• **Problem to solve**:
Without changing a word, copy every line of the listing below and leave out the images.

---------------

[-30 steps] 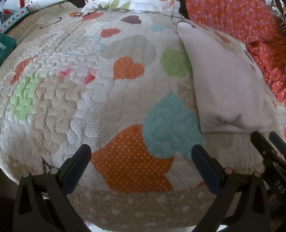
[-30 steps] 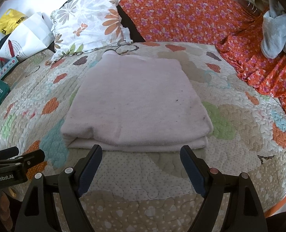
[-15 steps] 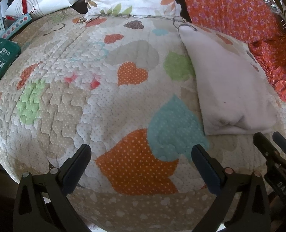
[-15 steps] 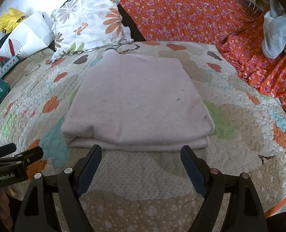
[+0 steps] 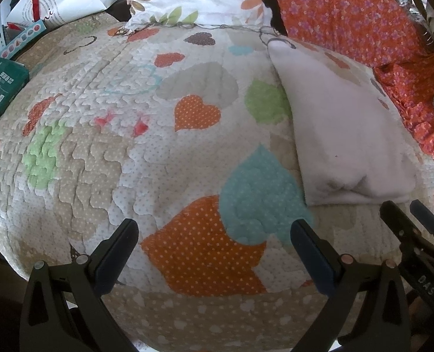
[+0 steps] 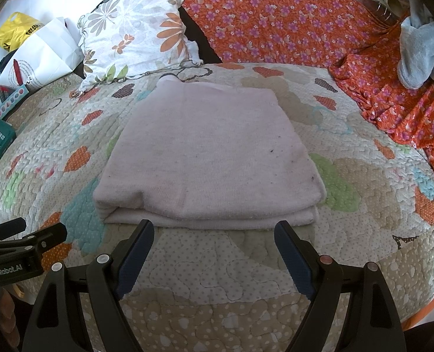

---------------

• **Answer space**:
[-30 steps] 
[-30 steps] 
[-15 steps] 
[-15 steps] 
[+0 steps] 
[+0 steps] 

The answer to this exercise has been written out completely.